RE: Testmgr fuzz testing

[Pascal Van Leeuwen <pvanleeuwen@verimatrix.com>]

> -----Original Message----
> From: Eric Biggers <ebiggers@kernel.org>
> Sent: Tuesday, July 23, 2019 1:07 AM
> To: Pascal Van Leeuwen <pvanleeuwen@verimatrix.com>
> Cc: linux-crypto@vger.kernel.org; Herbert Xu <herbert@gondor.apana.org.au>; davem@davemloft.net
> Subject: Re: Testmgr fuzz testing
> 
> > >
> > > Sure, it's not always repeatable, but that's the nature of fuzz testing.
> > >
> > No. It's not repeatable *at all*. The odds of getting the exact same sequence of random
> > numbers should approach zero, assuming that random generator is half decent and
> > properly seeded with another (true?) random value.
> >
> > For us hardware engineers, (constrained) random testing is our bread and butter.
> > Given the design complexity we're dealing with today and the fact that any serious bug may
> > actually put us out of business (considering mask costs and respin turnaround), it's the only
> > way to cope. So I have many years of experience and I can assure you that being "not always
> > repeatable" does not NEED to be the "nature of fuzz testing".  As one of the first things you
> > learn (the hard way) is to log the random seed(s) and make them controllable ... somehow.
> > Because nothing is as frustrating as finding a bug after days of simulation and then
> > not being able to reproduce it with waves and debugging enabled ...
> >
> > >We *could* start with a constant seed, but then all the random numbers would change
> > > every time anyone made any minor change to the fuzz tests anyway.
> > >
> > Yes, this is a well known fact: any change to either the design, the test environment or
> > the test itself may affect the random generation and cause different behavior.
> > Which may be a problem if you want to hit a specific case with 100% certainty - in
> > which case you should indeed make a dedicated test for that instead.
> > (but usually, you don't realise the corner case exists until you first hit it ...)
> >
> > *However* this is NOT relevant to the repeatability-for-debugging situation, as in
> > that case, you should should not change *anything* until you've thoroughly root-
> > caused the issue. (or created a baseline in your source control system such that you
> > can always go back to the *exact* situation  that caused the error).
> > This is (hardware) verification 101.
> 
> I meant repeatable in the sense that the same bug is hit, even if the generated
> test case is not 100% identical.
> 
It may not need to be 100% identical, sure, but I would still assert that the odds
of hitting the same obscure corner case bug may not be as high as you might hope.
And for me,  "repeatable" means that I can *depend* on hitting it and don't need
to be "lucky" on the next boot.
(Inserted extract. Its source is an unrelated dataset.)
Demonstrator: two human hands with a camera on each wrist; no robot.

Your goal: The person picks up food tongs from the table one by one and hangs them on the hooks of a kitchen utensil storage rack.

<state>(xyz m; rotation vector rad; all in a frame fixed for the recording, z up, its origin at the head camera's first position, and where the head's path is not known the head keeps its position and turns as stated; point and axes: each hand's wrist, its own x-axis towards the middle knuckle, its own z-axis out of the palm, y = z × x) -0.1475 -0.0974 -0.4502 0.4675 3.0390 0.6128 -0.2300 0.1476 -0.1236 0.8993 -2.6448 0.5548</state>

My recent personal experiences are not so good :-(

What's more tricky: now I implemented a fix. So my *expectation* is that it passes.
And it actually does. But does that mean my fix *really* worked? Or am I just not
hitting the relevant corner case anymore? Perhaps even due to my change itself
influencing the random generation? How do I possibly know for sure?'

I may end up submitting a patch that does not work at all. It may even introduce a
new corner case issue that's not hit either. If there's a lot of people out there
trying my patch I may have a reasonable chance one of them finds the problem,
but fact of the matter is, AFAIK, I only have one person able to try my patches.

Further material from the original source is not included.